On Monday, Ken and I found out that Ethan has Cystic Fibrosis. We both are carriers of Cystic Fibrosis so Ethan had a 1 in 4 chance of having the disease. We didn't know that Ken was a carrier before I got pregnant and didn't have him tested because we knew it wouldn't change anything. We've had a full week of doctor's appointments. It's been very stressful and scary. For those of you that aren't on our list to receive updates here is what we just sent out today.
We met with Ethan's pediatrician, a nurse practitioner and his pediatric pulmonologist earlier in the week and all say that he has so symptoms of Cystic Fibrosis at this point. In fact, they wouldn't have known he had CF if it wasn't for the newborn screening which lead to the genetic testing. Ethan has the classic type. 50% of all CF patients have this type and it usually involves digestive problems. We had hoped that we would go in for the sweat test next Tuesday and that it would show that he had a mild case, but unfortunately, the test doesn't show the severity. Severity is determined over time. This disease is a "wait and see" disease. All we can do is keep him as healthy as possible and try to limit his exposure to sickness. The doctors have told us that we should keep him out of public places until he's at least 2 months old and that we should try to limit his exposure for the first 2-3 years, but that we can't keep him in a bubble. He will eventually get sick either from us or from something that he comes in contact with. We can't keep him at home forever. Basically, if he gets a cold or any other kind of sickness he may be fine. It may run it's course and he may have no problem, but there's always the possibility that the sickness will linger and if it lingers he may need antibiotics to fight the infection. If that doesn't work he'd most likely be admitted to the hospital with complications. Again, for now he's perfectly healthy and shows no symptoms of CF.

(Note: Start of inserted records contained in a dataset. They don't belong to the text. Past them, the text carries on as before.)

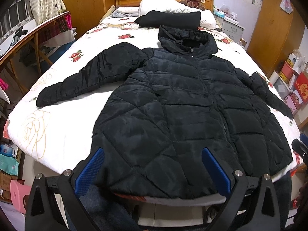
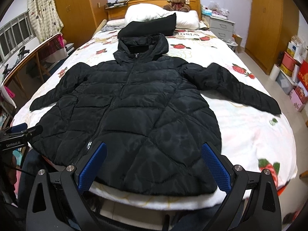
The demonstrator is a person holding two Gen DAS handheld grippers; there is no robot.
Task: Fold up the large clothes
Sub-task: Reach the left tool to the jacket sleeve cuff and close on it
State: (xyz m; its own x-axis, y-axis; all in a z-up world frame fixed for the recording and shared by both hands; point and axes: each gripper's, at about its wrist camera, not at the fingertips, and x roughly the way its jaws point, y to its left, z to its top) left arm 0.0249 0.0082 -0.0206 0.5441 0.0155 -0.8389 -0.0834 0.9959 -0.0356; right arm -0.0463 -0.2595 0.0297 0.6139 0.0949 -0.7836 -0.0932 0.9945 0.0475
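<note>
A black quilted hooded jacket (image 1: 182, 104) (image 2: 134, 104) lies flat and zipped, front up, on the bed, with both sleeves spread out sideways and the hood toward the headboard. Its hem hangs at the bed's near edge. My left gripper (image 1: 153, 152) hovers open above the hem's left half, blue pads wide apart, nothing between them. My right gripper (image 2: 154, 148) is open too, over the hem's right half. The left gripper's black body (image 2: 17, 134) shows at the left edge of the right wrist view; the right gripper (image 1: 301, 144) peeks in at the right edge of the left wrist view.
The bed's white quilt with red roses (image 1: 57, 123) (image 2: 250, 127) lies under the jacket. A folded black garment (image 1: 171, 20) and white pillows (image 2: 159, 13) sit near the headboard, with a teddy bear (image 2: 178, 1). A wooden table (image 1: 28, 44) stands left; boxes (image 2: 296, 73) line the right wall.
</note>
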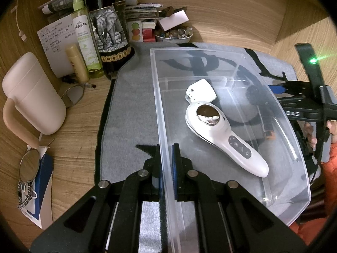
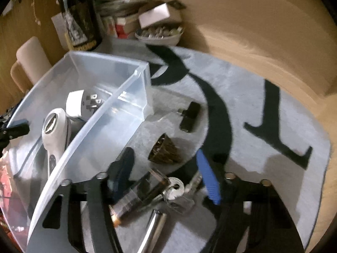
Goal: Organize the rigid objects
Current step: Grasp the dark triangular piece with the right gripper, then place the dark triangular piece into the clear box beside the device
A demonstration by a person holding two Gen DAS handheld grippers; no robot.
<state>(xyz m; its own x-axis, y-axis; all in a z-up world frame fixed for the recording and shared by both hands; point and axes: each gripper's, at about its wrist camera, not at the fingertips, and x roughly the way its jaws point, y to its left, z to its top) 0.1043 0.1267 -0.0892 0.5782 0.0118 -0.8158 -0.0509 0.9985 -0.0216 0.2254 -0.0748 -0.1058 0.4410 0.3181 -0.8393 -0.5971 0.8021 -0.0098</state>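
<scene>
A clear plastic bin (image 1: 280, 109) stands on a grey mat (image 1: 130, 105). In it lie a white handheld device with a metal head (image 1: 223, 137) and a white plug adapter (image 1: 201, 92). My left gripper (image 1: 167, 158) is shut on the bin's near left wall. My right gripper (image 2: 165, 162) hovers open over the mat beside the bin (image 2: 101, 116). A key (image 2: 175, 188) on a clear block and a metal tube (image 2: 153, 227) lie between its blue-padded fingers (image 2: 208, 179); the pads touch nothing. A brown cone (image 2: 164, 150) and a small black piece (image 2: 189, 116) lie ahead.
Behind the bin stand a dark bottle with an elephant label (image 1: 109, 31), a green spray bottle (image 1: 84, 35), boxes and a bowl of beads (image 1: 174, 34). A pink mug (image 1: 31, 92), glasses (image 1: 72, 94) and a round mirror (image 1: 29, 164) sit left. A hand (image 1: 311, 132) holds the right gripper.
</scene>
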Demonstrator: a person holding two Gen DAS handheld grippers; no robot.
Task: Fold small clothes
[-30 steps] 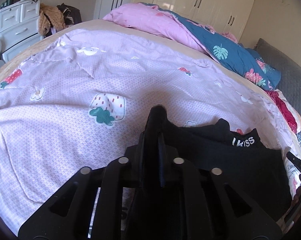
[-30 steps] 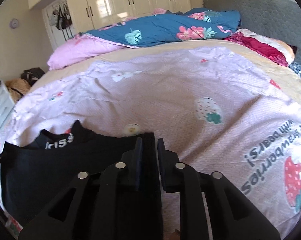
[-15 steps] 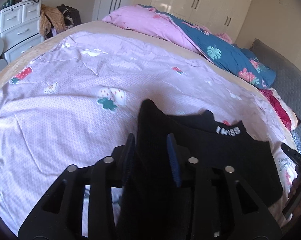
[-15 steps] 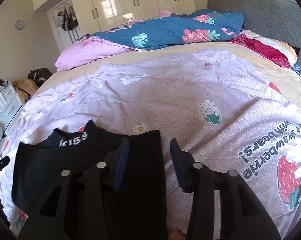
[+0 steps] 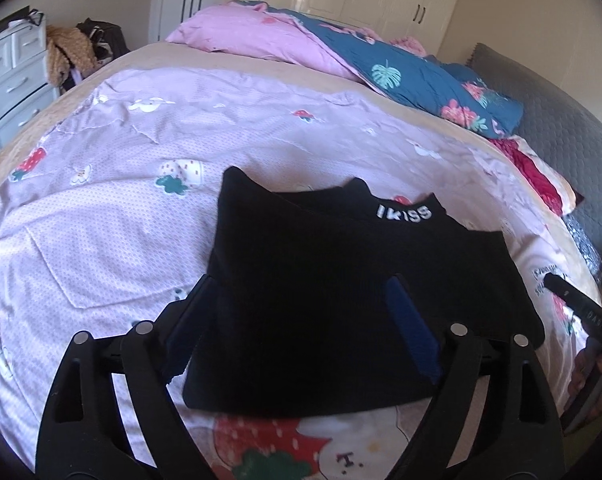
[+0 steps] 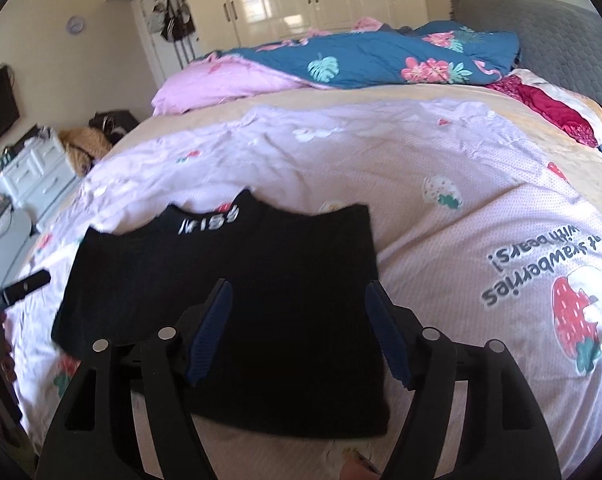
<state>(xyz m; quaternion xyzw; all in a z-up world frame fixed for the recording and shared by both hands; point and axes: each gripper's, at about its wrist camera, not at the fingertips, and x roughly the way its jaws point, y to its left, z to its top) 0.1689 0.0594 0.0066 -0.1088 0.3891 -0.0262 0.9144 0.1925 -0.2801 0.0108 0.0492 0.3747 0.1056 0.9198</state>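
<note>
Both of our grippers have let go since the earlier frames: a second ago each was clamped on a lower corner of the black top, and the jaws have just been opening while we draw back. Now the left gripper [image 5: 301, 308] and the right gripper [image 6: 299, 312] both stand wide, pads clear of the cloth, nothing pinched between them. The black top [image 5: 341, 280] lies flat on the lilac strawberry quilt [image 5: 101, 220], its lower part laid up over the body so the white lettering on the collar [image 5: 404, 212] faces the headboard end.

We judge one fold done; the bundle looks broad, so a further fold across and some smoothing likely remain.

Our left wrist view alone shows the top's left edge and bare quilt beyond it, plus the right gripper's finger [image 5: 577, 308] at its far side. Our right wrist view alone shows the printed wording on the quilt [image 6: 541, 268] and the wall clock [image 6: 75, 24].
</note>
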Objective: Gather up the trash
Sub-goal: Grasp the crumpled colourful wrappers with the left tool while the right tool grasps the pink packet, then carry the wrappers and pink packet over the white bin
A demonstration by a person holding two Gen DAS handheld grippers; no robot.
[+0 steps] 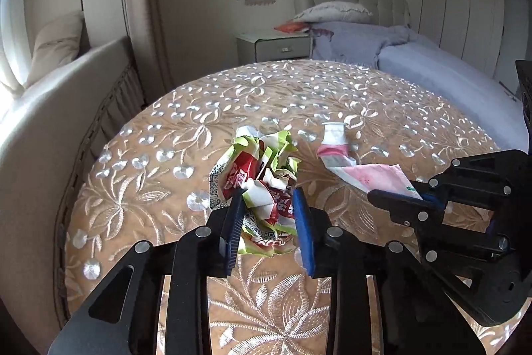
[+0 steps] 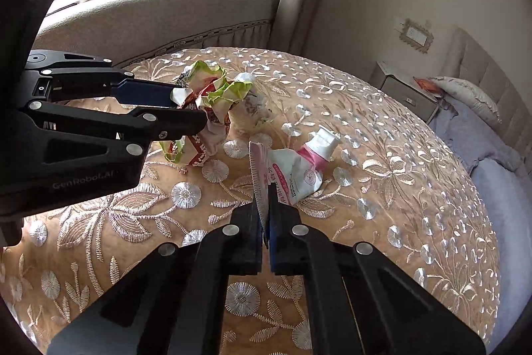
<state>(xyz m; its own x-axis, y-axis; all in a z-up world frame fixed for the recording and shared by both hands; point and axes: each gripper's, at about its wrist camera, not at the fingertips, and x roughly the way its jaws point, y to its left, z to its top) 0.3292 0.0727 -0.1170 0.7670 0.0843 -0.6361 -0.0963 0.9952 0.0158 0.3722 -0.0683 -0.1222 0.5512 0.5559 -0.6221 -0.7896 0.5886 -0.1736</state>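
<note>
The left gripper (image 1: pixel 267 205) has its fingers clamped on the crumpled green, red and white snack wrapper (image 1: pixel 256 168) near the middle of the round desk under a tan embroidered cloth (image 1: pixel 332 95). At the wrapper's three o'clock, the right gripper (image 2: pixel 266 215) pinches the crimped tail of the squeezed pink-and-white tube (image 2: pixel 292 168), fingers together on it.

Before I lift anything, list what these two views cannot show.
- Underside of the crumpled green-and-red wrapper: left wrist view, hidden by its own folds and the left tongs.
- Crimped end of the squeezed pink-and-white tube: right wrist view, clamped inside the right tongs.
- Any trash bin: in neither view.
- Print on the tube: too small.
</note>
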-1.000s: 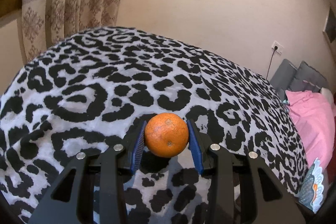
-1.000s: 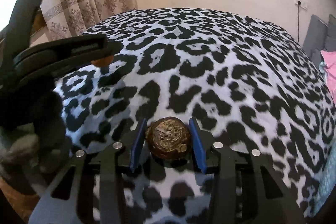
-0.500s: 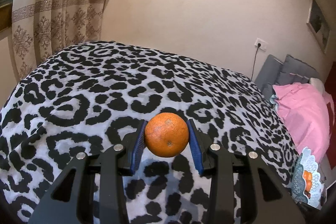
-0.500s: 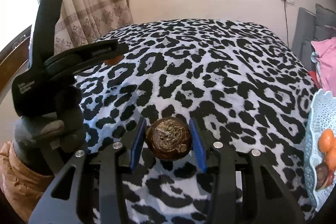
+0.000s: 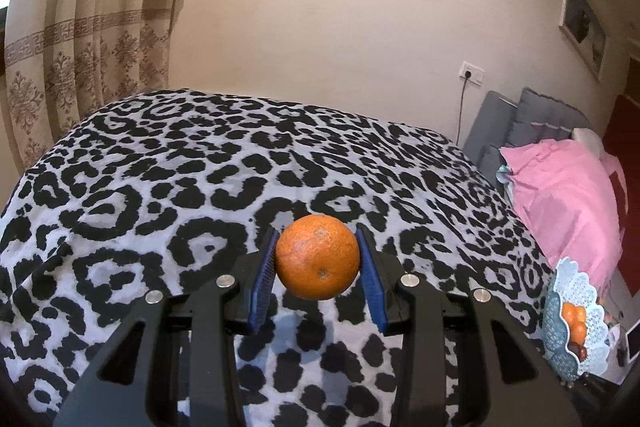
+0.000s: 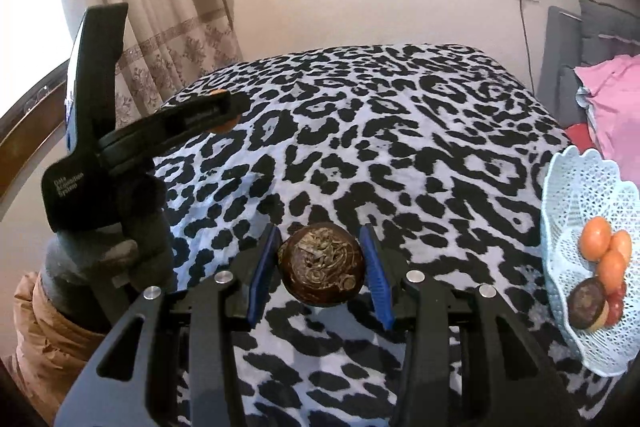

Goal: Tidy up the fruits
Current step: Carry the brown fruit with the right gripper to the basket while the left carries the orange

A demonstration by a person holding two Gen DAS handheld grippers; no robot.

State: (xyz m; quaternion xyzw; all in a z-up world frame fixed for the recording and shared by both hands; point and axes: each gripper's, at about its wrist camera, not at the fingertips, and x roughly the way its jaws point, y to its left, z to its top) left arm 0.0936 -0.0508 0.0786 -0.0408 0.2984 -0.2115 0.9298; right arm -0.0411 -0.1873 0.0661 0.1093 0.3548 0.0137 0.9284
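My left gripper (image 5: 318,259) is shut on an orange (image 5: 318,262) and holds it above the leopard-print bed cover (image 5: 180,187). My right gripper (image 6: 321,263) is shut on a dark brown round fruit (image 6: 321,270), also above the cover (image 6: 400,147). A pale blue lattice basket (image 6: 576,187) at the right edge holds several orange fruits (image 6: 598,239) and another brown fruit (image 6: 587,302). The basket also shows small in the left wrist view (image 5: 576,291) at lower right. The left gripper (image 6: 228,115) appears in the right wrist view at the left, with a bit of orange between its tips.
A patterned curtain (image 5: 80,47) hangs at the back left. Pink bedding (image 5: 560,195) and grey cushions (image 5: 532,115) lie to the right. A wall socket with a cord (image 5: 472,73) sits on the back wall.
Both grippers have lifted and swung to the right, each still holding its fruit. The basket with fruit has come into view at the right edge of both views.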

For now as a preventative measure, we are giving Ethan enzymes to help digest his food
We are trying to take in all the information and take it day by day, but it's very overwhelming. We wonder how all of this will effect his life in general, but have to force ourselves to just think about today.
The median life expectancy is 38 years old right now, but that isn't an accurate gauge for him because with each generation of new patients there has been more research and treatments found to improve quality of life and life expectancy. We've been told that we need to remember that life expectancy of 38 yrs old is based on people born 38 years ago, when they hadn't even found the CF gene. He most likely could live into his 50's or 60's or there might even be a cure before that.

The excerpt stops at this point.